▶ WORK ORDER: Reproduce the listing below in its entirety. Change nothing.

▶ DATA SHOWN:
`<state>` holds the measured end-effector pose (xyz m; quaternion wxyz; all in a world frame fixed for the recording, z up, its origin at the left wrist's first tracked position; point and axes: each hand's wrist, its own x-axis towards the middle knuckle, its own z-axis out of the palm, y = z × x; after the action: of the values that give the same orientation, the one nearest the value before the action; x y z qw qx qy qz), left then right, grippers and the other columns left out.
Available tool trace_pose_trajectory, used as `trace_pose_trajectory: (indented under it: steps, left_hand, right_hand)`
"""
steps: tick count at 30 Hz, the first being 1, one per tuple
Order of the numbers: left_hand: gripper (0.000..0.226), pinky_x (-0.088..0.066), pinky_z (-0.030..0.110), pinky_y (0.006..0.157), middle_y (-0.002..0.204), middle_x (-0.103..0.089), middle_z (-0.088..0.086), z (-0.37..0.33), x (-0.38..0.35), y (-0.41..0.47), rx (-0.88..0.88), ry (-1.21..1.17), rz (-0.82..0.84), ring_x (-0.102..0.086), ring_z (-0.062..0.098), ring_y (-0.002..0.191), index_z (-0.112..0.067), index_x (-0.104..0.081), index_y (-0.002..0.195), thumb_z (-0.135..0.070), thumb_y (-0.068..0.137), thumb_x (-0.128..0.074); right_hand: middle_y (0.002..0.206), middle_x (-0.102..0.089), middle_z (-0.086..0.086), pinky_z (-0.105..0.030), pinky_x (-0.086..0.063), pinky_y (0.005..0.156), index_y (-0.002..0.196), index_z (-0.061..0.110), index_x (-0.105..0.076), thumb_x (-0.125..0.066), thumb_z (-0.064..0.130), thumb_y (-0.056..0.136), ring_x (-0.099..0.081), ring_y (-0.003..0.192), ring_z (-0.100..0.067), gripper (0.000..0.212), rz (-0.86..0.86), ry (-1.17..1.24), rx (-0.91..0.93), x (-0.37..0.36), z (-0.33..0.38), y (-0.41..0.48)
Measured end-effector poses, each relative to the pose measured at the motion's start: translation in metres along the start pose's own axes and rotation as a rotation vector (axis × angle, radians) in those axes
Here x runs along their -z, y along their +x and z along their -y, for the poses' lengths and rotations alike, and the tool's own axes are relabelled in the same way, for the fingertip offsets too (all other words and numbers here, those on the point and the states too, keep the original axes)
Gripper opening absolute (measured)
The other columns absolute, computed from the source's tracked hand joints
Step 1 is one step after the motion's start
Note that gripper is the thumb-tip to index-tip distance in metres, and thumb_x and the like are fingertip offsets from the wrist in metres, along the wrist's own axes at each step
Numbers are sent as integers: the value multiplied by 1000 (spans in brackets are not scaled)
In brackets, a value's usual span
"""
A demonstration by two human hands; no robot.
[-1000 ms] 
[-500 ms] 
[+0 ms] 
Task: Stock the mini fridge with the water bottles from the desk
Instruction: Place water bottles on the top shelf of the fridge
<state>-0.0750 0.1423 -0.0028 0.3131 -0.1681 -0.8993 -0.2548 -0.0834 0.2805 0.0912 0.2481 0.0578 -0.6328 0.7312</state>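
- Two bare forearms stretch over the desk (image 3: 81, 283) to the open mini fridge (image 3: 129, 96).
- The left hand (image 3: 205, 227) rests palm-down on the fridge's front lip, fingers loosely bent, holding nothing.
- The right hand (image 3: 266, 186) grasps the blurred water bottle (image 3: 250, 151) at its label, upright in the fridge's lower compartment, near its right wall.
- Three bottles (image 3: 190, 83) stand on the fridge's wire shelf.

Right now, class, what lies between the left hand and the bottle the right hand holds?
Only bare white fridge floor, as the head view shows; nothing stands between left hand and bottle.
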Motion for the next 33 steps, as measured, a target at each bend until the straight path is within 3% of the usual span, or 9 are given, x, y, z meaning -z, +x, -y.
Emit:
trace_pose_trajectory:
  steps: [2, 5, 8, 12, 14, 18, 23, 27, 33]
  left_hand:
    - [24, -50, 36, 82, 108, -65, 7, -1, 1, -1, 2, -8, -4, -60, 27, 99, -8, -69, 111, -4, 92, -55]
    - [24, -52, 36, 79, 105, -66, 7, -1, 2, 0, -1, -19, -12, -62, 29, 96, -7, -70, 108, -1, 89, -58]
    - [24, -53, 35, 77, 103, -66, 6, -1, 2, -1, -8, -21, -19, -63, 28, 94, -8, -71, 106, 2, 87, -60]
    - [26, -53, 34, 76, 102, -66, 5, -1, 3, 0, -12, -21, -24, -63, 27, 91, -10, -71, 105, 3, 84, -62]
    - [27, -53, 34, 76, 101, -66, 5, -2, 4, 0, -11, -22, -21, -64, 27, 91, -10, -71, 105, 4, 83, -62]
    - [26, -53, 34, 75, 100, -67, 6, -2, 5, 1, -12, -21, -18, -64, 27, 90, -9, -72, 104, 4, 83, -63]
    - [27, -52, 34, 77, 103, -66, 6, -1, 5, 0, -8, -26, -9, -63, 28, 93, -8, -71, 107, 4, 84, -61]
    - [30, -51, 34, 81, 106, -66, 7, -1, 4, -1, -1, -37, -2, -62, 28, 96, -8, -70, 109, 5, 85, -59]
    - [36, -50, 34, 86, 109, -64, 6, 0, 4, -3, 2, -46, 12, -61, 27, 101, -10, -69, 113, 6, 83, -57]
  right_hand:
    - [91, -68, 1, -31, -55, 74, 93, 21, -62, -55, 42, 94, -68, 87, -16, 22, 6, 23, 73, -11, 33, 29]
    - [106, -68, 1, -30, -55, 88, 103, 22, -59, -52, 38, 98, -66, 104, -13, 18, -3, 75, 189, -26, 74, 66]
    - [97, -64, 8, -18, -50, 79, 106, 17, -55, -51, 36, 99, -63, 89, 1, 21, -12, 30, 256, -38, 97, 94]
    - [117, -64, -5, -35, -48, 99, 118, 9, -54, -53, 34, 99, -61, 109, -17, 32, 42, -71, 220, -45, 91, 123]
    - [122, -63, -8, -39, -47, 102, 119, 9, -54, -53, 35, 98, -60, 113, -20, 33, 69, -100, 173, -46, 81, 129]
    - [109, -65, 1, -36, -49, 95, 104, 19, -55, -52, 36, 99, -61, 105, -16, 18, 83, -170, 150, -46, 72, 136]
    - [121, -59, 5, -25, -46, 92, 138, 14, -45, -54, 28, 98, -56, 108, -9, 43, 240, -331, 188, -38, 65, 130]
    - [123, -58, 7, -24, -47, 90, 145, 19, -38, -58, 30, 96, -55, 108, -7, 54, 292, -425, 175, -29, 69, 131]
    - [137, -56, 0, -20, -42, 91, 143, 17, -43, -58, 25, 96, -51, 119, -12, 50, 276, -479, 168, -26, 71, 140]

▶ ANSWER FOR THIS EXERCISE:
`<state>` holds the measured end-effector pose (xyz m; quaternion wxyz; all in a world frame fixed for the recording, z up, its origin at the left wrist's first tracked position; point and axes: each hand's wrist, its own x-axis towards the middle knuckle, its own z-axis out of the palm, y = z × x; after the action: of the values that give the same orientation, the one nearest the value before the action; x y z qw qx qy qz), left then right, grippers and the other columns left out.
Available tool trace_pose_trajectory, used as `trace_pose_trajectory: (indented under it: steps, left_hand, right_hand)`
"""
steps: tick count at 30 Hz, the first being 1, one per tuple
Order of the numbers: left_hand: gripper (0.000..0.226), pinky_x (-0.088..0.066), pinky_z (-0.030..0.110), pinky_y (0.006..0.157), middle_y (-0.002..0.204), middle_x (-0.103..0.089), middle_z (-0.088..0.086), z (-0.37..0.33), x (-0.38..0.35), y (-0.41..0.47), rx (-0.88..0.88), ry (-1.21..1.17), rz (-0.82..0.84), ring_x (-0.102..0.086), ring_z (-0.062..0.098), ring_y (-0.002..0.191), index_z (-0.112..0.067), index_x (-0.104..0.081), index_y (-0.002..0.195), thumb_z (-0.135..0.070), thumb_y (-0.068..0.137), thumb_x (-0.128..0.074); right_hand: middle_y (0.002..0.206), middle_x (-0.102..0.089), middle_z (-0.086..0.086), pinky_z (-0.105..0.030), pinky_x (-0.086..0.063), pinky_y (0.005..0.156), index_y (-0.002..0.196), index_z (-0.061..0.110), index_x (-0.105..0.076), thumb_x (-0.125..0.066), thumb_z (-0.064..0.130), thumb_y (-0.056..0.136), ring_x (-0.099..0.081), ring_y (-0.003..0.192), ring_z (-0.100..0.067), gripper (0.000..0.212), rz (-0.86..0.86), ry (-1.17..1.24), rx (-0.91..0.93), x (-0.37..0.36), z (-0.33..0.38), y (-0.41..0.48)
Measured end-effector poses, each relative to the pose measured at the motion's start: translation in metres along the start pose's own axes and rotation as a rotation vector (axis × angle, radians) in those axes
Here x runs along their -z, y along their +x and z along their -y, for the poses' lengths and rotations alike, and the tool's own axes are relabelled in the same way, for the fingertip offsets too (all other words and numbers here, those on the point and the states too, keep the original axes)
Gripper opening absolute (measured)
The other columns absolute, computed from the source's tracked hand joints
Step 1 is one step after the motion's start
Note that gripper is the thumb-tip to index-tip distance in metres, and thumb_x and the like are fingertip offsets from the wrist in metres, along the wrist's own axes at each step
Numbers are sent as integers: the value multiplied by 1000 (spans in brackets are not scaled)
In brackets, a value's usual span
"""
A demonstration by two human hands; no robot.
[-1000 ms] 
[-500 ms] 
[+0 ms] 
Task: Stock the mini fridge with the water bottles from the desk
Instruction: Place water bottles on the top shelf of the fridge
<state>-0.0750 0.1423 -0.0028 0.3131 -0.1681 -0.8993 -0.2548 -0.0834 0.2805 0.0912 0.2481 0.0578 -0.6328 0.7312</state>
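- Two bare forearms stretch over the desk (image 3: 81, 283) to the open mini fridge (image 3: 129, 96).
- The left hand (image 3: 205, 227) rests palm-down on the fridge's front lip, fingers loosely bent, holding nothing.
- The right hand (image 3: 266, 186) grasps the blurred water bottle (image 3: 250, 151) at its label, upright in the fridge's lower compartment, near its right wall.
- Three bottles (image 3: 190, 83) stand on the fridge's wire shelf.

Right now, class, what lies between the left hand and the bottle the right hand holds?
Only bare white fridge floor, as the head view shows; nothing stands between left hand and bottle.
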Motion for the next 33 steps, as measured, a target at each bend until the straight path is within 3% of the usual span, or 9 are given, x, y, z meaning -z, +x, -y.
Emit:
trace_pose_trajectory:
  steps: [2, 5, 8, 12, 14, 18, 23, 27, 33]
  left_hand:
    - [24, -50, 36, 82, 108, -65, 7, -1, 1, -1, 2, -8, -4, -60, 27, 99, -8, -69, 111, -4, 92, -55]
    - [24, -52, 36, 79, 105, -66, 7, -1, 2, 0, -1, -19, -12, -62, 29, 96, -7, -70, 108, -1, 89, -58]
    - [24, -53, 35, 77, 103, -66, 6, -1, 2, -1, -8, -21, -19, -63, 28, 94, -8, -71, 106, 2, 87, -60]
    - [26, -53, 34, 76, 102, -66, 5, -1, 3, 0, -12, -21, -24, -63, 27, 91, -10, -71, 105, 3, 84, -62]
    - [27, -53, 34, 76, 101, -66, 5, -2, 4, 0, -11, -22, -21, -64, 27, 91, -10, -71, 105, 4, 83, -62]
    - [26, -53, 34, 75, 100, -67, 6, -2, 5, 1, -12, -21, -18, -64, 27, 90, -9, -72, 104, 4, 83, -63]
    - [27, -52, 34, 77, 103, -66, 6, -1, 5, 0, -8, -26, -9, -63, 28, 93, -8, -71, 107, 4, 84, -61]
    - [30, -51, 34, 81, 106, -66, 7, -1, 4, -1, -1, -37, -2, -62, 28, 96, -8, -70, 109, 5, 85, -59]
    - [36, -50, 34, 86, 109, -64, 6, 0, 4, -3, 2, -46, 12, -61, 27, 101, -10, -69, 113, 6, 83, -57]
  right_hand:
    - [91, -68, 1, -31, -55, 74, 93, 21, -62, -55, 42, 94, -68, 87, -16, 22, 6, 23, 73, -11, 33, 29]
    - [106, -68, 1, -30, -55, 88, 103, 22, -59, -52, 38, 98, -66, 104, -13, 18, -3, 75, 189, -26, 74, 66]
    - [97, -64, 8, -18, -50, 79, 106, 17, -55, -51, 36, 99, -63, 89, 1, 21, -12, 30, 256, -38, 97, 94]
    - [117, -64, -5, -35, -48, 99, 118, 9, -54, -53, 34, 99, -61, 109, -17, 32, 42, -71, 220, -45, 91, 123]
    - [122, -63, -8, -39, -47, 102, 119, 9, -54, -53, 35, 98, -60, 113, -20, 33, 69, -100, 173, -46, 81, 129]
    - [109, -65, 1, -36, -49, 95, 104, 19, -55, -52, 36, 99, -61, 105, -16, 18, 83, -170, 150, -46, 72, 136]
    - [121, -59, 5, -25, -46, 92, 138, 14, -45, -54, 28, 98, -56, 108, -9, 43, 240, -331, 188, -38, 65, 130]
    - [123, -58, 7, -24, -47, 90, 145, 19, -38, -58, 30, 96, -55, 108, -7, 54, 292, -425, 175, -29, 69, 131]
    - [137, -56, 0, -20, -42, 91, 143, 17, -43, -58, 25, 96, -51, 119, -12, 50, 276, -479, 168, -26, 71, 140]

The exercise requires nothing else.